/pylookc

Python code for loading and using compact leave-one-out knockoffs.

Primary LanguagePythonMIT LicenseMIT

Leave-one-out knockoffs for efficient structure learning in Python

The framework of Model-X knockoffs and the corresponding R package knockoff together provide FDR control for subset selection in sparse regression models with multivariate Gaussian covariates (1). Model-X knockoffs have also been applied for structure learning (2) by leaving out each variable in turn. Previously, this required re-building knockoffs for each held-out variable, incurring a total cost scaling with the dimension to the fourth power. To facilitate progress in applications, especially in causal modeling of transcription, this package provides efficient free software for leave-one-out knockoff generation.

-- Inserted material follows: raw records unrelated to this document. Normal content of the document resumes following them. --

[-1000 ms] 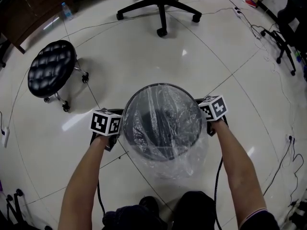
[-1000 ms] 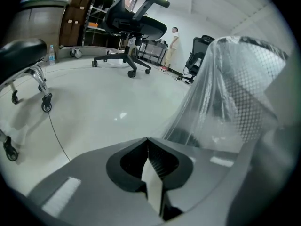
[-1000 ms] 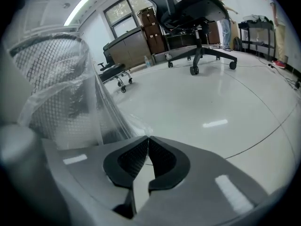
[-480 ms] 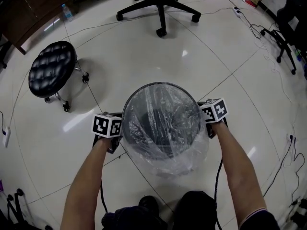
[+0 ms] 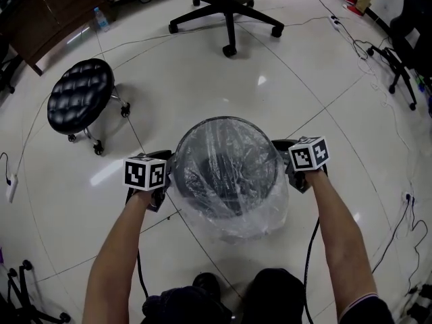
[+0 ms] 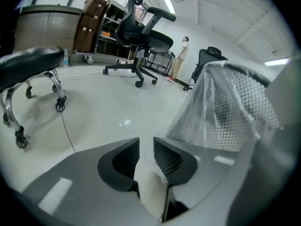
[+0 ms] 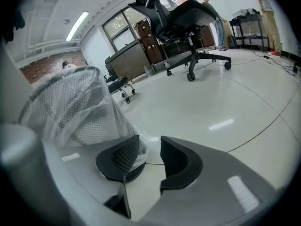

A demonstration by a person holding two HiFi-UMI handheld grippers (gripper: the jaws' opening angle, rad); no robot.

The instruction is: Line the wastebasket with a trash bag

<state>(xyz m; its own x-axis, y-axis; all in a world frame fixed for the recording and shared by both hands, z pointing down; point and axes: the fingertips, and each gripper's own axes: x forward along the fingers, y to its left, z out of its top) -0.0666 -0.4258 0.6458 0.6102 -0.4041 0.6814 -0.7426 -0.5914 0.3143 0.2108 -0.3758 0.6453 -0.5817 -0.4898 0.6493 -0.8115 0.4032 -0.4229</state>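
Observation:
A black mesh wastebasket (image 5: 202, 181) stands on the floor between my hands, a clear trash bag (image 5: 229, 218) folded over its rim and hanging down its outside. My left gripper (image 5: 164, 159) is at the basket's left side. Its jaws are opening, and in the left gripper view (image 6: 146, 145) a loose fold of bag film lies in the gap without being pressed. My right gripper (image 5: 282, 147) is at the basket's right side, its jaws also opening. In the right gripper view (image 7: 149, 147) the film brushes the left jaw and the gap shows bare floor. The bagged mesh wall (image 6: 230, 112) (image 7: 70, 107) fills one side of each gripper view.
A black cushioned stool on castors (image 5: 79, 96) stands to the far left. An office chair's star base (image 5: 228, 15) is straight ahead. A water bottle (image 5: 101, 19) sits by a dark cabinet, and cables (image 5: 378, 66) trail along the right. Glossy tiled floor surrounds the basket.
Both grippers have shifted slightly outward from the basket's sides. The bag's loose skirt now hangs a bit closer against the basket's near side.

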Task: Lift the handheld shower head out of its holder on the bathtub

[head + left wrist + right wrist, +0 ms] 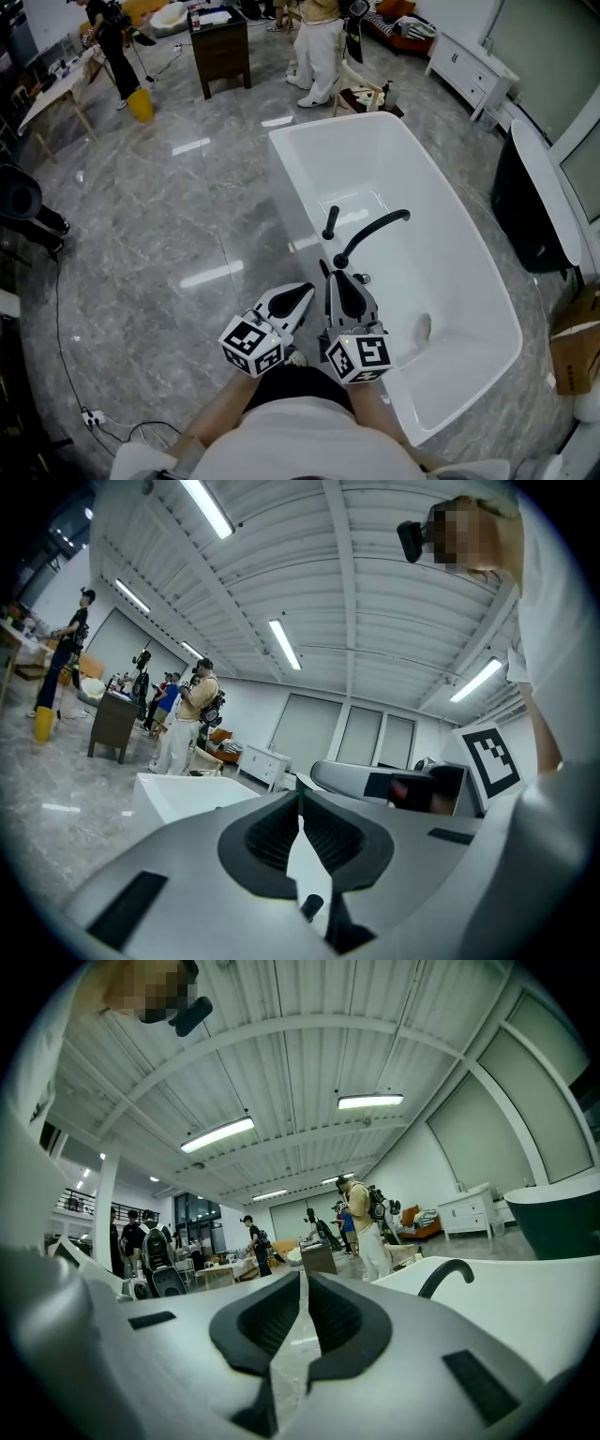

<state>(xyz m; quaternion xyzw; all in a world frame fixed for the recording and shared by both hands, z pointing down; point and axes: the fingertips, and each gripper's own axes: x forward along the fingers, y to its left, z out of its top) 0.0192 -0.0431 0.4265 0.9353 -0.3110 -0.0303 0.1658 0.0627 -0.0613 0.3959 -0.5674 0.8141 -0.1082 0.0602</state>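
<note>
A white bathtub (pixel 281 159) lies ahead of me on a grey marble floor. On its near rim a black handheld shower head (pixel 330 222) stands upright in its holder, beside a curved black spout (pixel 380 230). My left gripper (pixel 305 289) and right gripper (pixel 330 277) are held level side by side, just short of the rim fittings. Both are shut and hold nothing. In the left gripper view the gripper (pixel 300 799) has its tips together, with the tub (pixel 178 794) beyond them. The right gripper view shows the shut gripper (pixel 304 1279) and the spout (pixel 448 1274) to its right.
A black tub (pixel 530 216) and a cardboard box (pixel 577 342) stand at the right. At the back are a wooden cabinet (pixel 220 47), a yellow bucket (pixel 141 105) and several people. Cables (pixel 94 417) run over the floor at the left.
</note>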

Since knockoffs can be paired with arbitrary variable importance measures, the intended use case here is for when code to compute your variable importance measure of choice is more mature Python rather than R, as might be the case for many neural networks. HOWEVER, the main code-base for this project is in R -- please see the rlookc package for proper detail -- and the Python version only takes care of the nastiest technical bottleneck relating to our specific work. You will have to do a lot of the work either using our code in R, or do it yourself in Python.

The intended workflow is:

  • Efficiently generate the LOOKs in R and save them to disk
  • Read them into python and compute variable importances in Python
  • Control FDR by reading the result back into R, or by implementing the rest of the knockoff filter yourself in Python

The main advantage of this workflow: for very high-dimensional applications, this specific storage format is much more efficient than a naive approach. LOOKs can be algebraically decomposed and saved in O(ND) space, rather O(ND^2), where D is the data dimension and N is the number of observations. Re-assembling them is complicated and highly specific to our approach, so reassembly is implemented here. The remaining downstream steps of the knockoff filter are not as complicated and not as specific to our work, so with apologies they are not implemented here.

References

  1. Candes, E., Fan, Y., Janson, L., & Lv, J. (2016). Panning for gold: Model-X knockoffs for high-dimensional controlled variable selection. arXiv preprint arXiv:1610.02351.
  2. Zheng, Z., Zhou, J., Guo, X., & Li, D. (2018). Recovering the graphical structures via knockoffs. Procedia Computer Science, 129, 201-207.